A un certain stade, la lutte des classes reprendra son cours et atteindra sans doute un niveau de développement supérieur à celui que nous venons de vivre. L’hostilité envers la direction du PASOK de la part de la base du parti et des syndicats est évidente. Les syndicats des enseignants et des travailleurs municipaux ont rompu avec la structure syndicale du PASOK, et huit députés PASOK se sont dissociés de la politique du gouvernement. Après les prochaines élections, on ne peut pas exclure la formation d’un gouvernement de coalition entre le PASOK et la Nouvelle Démocratie. Mais sur la base de la faillite des finances publiques et un retour possible à la drachme, un tel gouvernement ne manquerait pas de provoquer une nouvelle vague de luttes.
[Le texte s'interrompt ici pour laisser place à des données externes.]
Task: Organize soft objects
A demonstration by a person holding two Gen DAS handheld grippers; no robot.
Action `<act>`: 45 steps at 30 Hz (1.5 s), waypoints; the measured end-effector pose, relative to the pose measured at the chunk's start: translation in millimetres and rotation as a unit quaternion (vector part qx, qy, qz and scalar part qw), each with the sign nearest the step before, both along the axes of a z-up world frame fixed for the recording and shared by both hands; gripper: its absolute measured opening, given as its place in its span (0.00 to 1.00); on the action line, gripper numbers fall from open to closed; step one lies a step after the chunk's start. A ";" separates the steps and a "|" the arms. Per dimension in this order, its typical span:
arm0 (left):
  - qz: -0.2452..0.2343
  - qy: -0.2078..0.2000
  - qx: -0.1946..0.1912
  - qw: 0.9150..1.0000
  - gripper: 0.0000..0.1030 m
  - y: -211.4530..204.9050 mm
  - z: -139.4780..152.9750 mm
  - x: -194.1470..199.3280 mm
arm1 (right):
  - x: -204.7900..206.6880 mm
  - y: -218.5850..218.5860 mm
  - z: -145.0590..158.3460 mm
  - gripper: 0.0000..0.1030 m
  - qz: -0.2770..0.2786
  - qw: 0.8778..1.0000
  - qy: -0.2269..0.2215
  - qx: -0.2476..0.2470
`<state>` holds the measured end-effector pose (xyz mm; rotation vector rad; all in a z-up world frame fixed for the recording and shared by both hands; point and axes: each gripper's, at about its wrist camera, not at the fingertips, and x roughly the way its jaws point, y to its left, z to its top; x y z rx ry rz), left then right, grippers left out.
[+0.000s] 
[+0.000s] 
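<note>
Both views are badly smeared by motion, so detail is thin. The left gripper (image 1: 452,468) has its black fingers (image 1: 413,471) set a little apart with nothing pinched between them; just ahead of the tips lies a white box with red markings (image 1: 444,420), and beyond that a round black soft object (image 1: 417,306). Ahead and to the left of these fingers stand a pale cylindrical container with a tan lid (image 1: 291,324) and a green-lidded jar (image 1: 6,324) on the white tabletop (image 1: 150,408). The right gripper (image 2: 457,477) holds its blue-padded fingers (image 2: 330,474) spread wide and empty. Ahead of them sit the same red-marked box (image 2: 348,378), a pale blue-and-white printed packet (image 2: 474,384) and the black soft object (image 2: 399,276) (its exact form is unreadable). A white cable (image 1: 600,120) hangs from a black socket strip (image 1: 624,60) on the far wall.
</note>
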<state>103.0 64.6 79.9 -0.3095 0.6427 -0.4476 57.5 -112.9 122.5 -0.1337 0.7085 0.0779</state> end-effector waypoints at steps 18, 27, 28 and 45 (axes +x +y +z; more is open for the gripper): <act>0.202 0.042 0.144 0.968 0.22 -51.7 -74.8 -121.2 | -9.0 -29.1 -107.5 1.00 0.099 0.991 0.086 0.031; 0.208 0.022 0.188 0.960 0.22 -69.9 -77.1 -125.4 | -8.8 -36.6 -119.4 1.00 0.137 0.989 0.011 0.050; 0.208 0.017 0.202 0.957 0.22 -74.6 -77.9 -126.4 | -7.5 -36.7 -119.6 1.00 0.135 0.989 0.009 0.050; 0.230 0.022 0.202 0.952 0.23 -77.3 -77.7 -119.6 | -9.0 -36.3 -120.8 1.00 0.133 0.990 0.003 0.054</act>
D’énormes possibilités existent en Grèce pour le développement de la gauche, mais la direction du KKE et de Synaspismos n’ont pas un programme et une stratégie à la hauteur de la situation. La direction du KKE s’est tenu à l’écart des mobilisations de masse et refusaient même de reconnaître que les assemblées populaires avaient un caractère progressiste. Tout mouvement que la direction du KKE ne contrôle pas est suspect, à ses yeux. Le parti a avancé le mot d’ordre de « pouvoir populaire », mais ceci reste totalement abstrait tant que le parti se tient à l’écart du mouvement de masse. Les dirigeants du KKE réclame également une rupture avec l’Union Européenne et le retour de la drachme, et prétend que ceci favorisera la « prospérité nationale ». Quant à la direction de Synaspismos, elle a soutenu le mouvement, mais de façon passive. Par exemple, elle a demandé aux adhérents du parti de participer aux manifestations « à titre individuel », en tant que simples « citoyens ». Elle ne voulait pas que le parti participe de façon organisée et politique. La direction du parti place son espoir dans le recours à deseurobonds pour résoudre la crise. Mais aucune nouvelle formule d’endettement assortie de mesures d’austérité – et les eurobonds ne seraient pas autre chose – ne peut être une solution pour les travailleurs de la Grèce.

Premièrement, le mouvement ouvrier doit refuser de reconnaître la dette. La dette n’est pas celle de la classe ouvrière. C’est la dette des spéculateurs, des capitalistes et de leurs politiciens corrompus. C’est la conséquence d’un système hostile aux travailleurs et fondé sur leur exploitation. Surtout, il faut orienter le mouvement ouvrier – dans son programme et dans son action – vers la prise du pouvoir des travailleurs pour mettre fin, non seulement à la dette, mais au système qui en est à l’origine, par la nationalisation des grands moyens de production et la mise en place d’une planification démocratique de l’économie dans l’intérêt de la masse de la population. Mais il ne faudrait pas que la révolution socialiste reste limitée à la Grèce. Les mêmes problèmes se posent partout en Europe. Le socialisme en Grèce ne serait viable que si la révolution s’étend à l’Italie, à l’Espagne et à la France, à l’ensemble du continent. Une Europe débarrassée du capitalisme nous permettra d’établir une véritable coopération fraternelle entre les Etats socialistes. C’est le sens de notre programme pour une Fédération des Etats socialistes d’Europe.